WHAT THE TASK ASKS >>
Verbatim output of the full listing is required.

SUPPLIED MATERIAL >>
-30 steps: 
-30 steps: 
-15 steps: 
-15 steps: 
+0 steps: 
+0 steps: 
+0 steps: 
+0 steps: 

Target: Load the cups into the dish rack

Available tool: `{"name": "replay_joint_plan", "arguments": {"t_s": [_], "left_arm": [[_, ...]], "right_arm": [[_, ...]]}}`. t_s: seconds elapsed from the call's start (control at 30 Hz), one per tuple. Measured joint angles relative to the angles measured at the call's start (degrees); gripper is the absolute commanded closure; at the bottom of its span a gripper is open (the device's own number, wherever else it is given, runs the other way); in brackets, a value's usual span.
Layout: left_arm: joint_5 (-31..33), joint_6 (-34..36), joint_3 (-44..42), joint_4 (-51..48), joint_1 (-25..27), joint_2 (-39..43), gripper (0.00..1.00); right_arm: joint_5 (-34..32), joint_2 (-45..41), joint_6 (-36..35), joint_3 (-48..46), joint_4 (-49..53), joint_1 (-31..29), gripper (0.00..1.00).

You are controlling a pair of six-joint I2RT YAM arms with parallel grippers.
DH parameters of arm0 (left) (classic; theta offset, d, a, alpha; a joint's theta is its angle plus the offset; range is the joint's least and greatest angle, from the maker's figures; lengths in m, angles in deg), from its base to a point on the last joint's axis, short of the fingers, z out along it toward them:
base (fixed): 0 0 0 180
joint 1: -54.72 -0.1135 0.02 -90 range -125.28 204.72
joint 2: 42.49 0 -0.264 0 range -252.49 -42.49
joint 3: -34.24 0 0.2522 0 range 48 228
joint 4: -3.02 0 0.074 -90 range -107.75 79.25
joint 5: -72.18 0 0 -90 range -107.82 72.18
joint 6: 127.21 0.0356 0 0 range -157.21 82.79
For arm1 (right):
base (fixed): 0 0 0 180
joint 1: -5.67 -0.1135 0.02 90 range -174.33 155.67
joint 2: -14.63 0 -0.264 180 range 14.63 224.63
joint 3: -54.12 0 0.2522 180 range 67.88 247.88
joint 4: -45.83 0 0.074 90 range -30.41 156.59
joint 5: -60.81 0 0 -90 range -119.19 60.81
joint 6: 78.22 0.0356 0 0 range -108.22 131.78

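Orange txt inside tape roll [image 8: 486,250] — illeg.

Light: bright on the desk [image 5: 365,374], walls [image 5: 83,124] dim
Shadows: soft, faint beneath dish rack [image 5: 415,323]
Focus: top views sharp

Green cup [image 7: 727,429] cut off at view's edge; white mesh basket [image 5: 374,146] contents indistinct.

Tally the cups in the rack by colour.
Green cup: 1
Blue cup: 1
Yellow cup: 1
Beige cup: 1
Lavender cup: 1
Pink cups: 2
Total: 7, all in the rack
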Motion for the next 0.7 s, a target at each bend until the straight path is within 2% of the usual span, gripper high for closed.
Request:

SOLUTION TO THIS EXERCISE >>
-30 steps: 
-30 steps: 
-15 steps: 
-15 steps: 
+0 steps: 
+0 steps: 
+0 steps: 
+0 steps: 

Target: Load the cups into the dish rack

Available tool: `{"name": "replay_joint_plan", "arguments": {"t_s": [_], "left_arm": [[_, ...]], "right_arm": [[_, ...]]}}`. t_s: seconds elapsed from the call's start (control at 30 Hz), one per tuple. Measured joint angles relative to the angles measured at the call's start (degrees); gripper is the absolute commanded closure; at the bottom of its span a gripper is open (the device's own number, wherever else it is given, runs the other way); in brackets, a value's usual span.
Layout: left_arm: joint_5 (-31..33), joint_6 (-34..36), joint_3 (-44..42), joint_4 (-51..48), joint_1 (-25..27), joint_2 (-39..43), gripper (0.00..1.00); right_arm: joint_5 (-34..32), joint_2 (-45..41), joint_6 (-36..35), joint_3 (-48..46), joint_4 (-49..53), joint_1 (-31..29), gripper (0.00..1.00).

You are controlling a pair of six-joint I2RT YAM arms with parallel grippers.
DH parameters of arm0 (left) (classic; theta offset, d, a, alpha; a joint's theta is its angle plus the offset; range is the joint's least and greatest angle, from the maker's figures; lengths in m, angles in deg), from its base to a point on the last joint's axis, short of the fingers, z out along it toward them:
base (fixed): 0 0 0 180
joint 1: -54.72 -0.1135 0.02 -90 range -125.28 204.72
joint 2: 42.49 0 -0.264 0 range -252.49 -42.49
joint 3: -34.24 0 0.2522 0 range 48 228
joint 4: -3.02 0 0.074 -90 range -107.75 79.25
joint 5: -72.18 0 0 -90 range -107.82 72.18
joint 6: 127.21 0.0356 0 0 range -157.21 82.79
For arm1 (right):
base (fixed): 0 0 0 180
joint 1: -5.67 -0.1135 0.02 90 range -174.33 155.67
joint 2: -14.63 0 -0.264 180 range 14.63 224.63
joint 3: -54.12 0 0.2522 180 range 67.88 247.88
joint 4: -45.83 0 0.074 90 range -30.41 156.59
joint 5: -60.81 0 0 -90 range -119.19 60.81
joint 6: 78.22 0.0356 0 0 range -108.22 131.78

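Orange txt inside tape roll [image 8: 486,250] — illeg.

Light: bright on the desk [image 5: 365,374], walls [image 5: 83,124] dim
Shadows: soft, faint beneath dish rack [image 5: 415,323]
Focus: top views sharp

Green cup [image 7: 727,429] cut off at view's edge; white mesh basket [image 5: 374,146] contents indistinct.

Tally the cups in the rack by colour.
Green cup: 1
Blue cup: 1
Yellow cup: 1
Beige cup: 1
Lavender cup: 1
Pink cups: 2
Total: 7, all in the rack
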Motion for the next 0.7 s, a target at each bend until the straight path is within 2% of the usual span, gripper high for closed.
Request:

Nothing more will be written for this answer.